I’m sure there are thousands of examples that could prove me wrong. All I know
is that, in our neck of the woods, it has just got to be done in a “New York
minute”, and that is not the R.I. matching grant program
Then there is the thing about contributing to the Rotary
International general giving campaign. As I understand it, the money is
invested by R.I. for three years and then something like half of it comes back
to the District. Well I’ve been fairly active in our District, chaired district
conferences, attended many leadership meetings. I never heard about that money
that came back, and our Club has given substantial amounts to the R.I. general
purpose fund. Now if that money did come back and if our Club were informed and
maybe even consulted on the disposition of funds it had originally contributed
- well then, maybe the folks in our Club Foundation would have a better
feeling. Maybe then we would start to understand that it is all part of the
same, seamless cloth.
Last year, I attended the Zone Institute of the Rotary
International Foundation. I’ll go again this year, coming up next month. It
amazes me how carefully and well thought out is the Rotary International giving
program. It merits our respect and careful consideration. It’s also become
fairly complex and, naturally, more oriented toward major donors. Also, as it
and Rotary enter the 21st Century, it is becoming more removed from the
grass-roots spontaneity of traditional Rotary giving. It is often the kind of
giving that a Rotarian has to do with a financial planner on one side, a C.P.A.
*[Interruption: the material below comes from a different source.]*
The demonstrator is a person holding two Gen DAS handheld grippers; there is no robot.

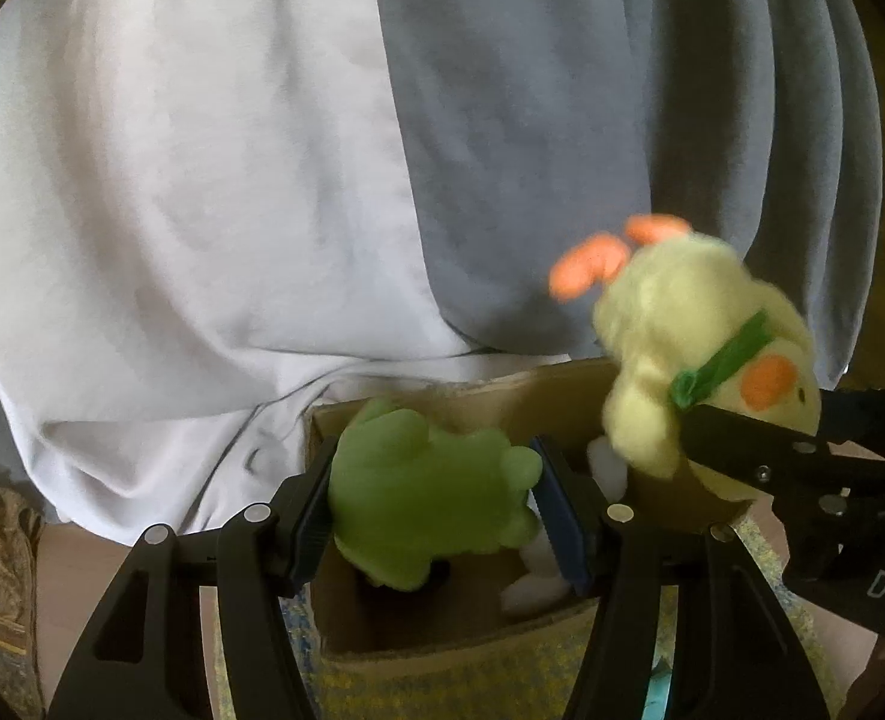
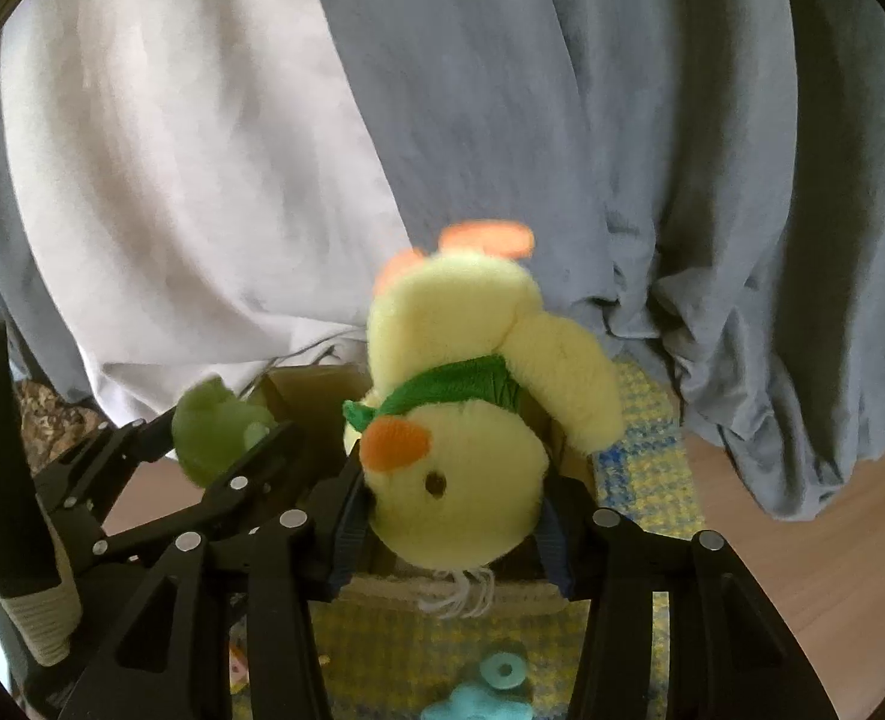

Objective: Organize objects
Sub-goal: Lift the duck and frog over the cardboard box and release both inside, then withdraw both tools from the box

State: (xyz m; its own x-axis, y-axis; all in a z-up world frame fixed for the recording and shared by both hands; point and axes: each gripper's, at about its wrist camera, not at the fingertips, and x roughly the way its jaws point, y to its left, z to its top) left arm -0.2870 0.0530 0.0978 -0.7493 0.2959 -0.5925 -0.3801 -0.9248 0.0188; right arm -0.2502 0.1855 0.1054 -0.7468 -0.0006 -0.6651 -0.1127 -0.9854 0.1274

on the other and the family attorney on call to review the planned giving
documentation in the context of the estate plan. All of this represents the due
diligence of a major charitable organization moving forward. I have been an
estates & trust attorney for many years and recognize the quality and
commitment that the Rotary International giving program represents .... but I
still like the Paul Harris Fellowship.
I like Rotary giving that feels like Rotary, that reminds me
more of Service above Self and the Four Way Test. That’s what I want to be
thinking about when I give, the Rotary values and traditions and promises, more
than I do about the strategic advantages of planned giving utilizing the
mechanism of an off-shore trust. I know, I know, I am not a realist. So what
ever happened to the “Rotary Dream”?
The tangibility of a Paul Harris fellowship has always appealed
to me. First, I like the history; I like the man; I like the stories - yes, and
lore - of our Rotary founding fathers, and yes I want to hear more about the
great women of Rotary in this new century. I like the lore of rags to riches,
the early meetings in first members’ offices and homes in Chicago and then
along the early 20th century routes of commerce - San Francisco, Oakland,
Seattle, then back east to New York and Boston and on and on. I like the heft
of the medal and the elegance of the blue and yellow ribbon. I like seeing
those stones on a Paul Harris medal, sapphires, rubies, diamonds. Why no
emeralds; I like emeralds. I like the thrill in the voice of a small town
dentist in
How do we stay true to basic Rotary values and, at the same
time, manage smart giving? In our Club we are not there yet. And, we won’t get
there by R.I. fund raisers coming by our meetings to shake the tree. I want a
Rotary where all men and woman of all decent enterprise have a place in our
Rotary world, not just the wealthy; where service and ethics and fellowship is
always integral to our purpose, as much as is the major giving and global
campaigns to do good. I want to know that the seed I plant through my Club
giving will transform into a mighty oak, yes, and I also want to hear the peels
of laughter from that little girl we sponsored at a local hospital. What I do
not want to hear are grumblings from my members that the money we send to R.I.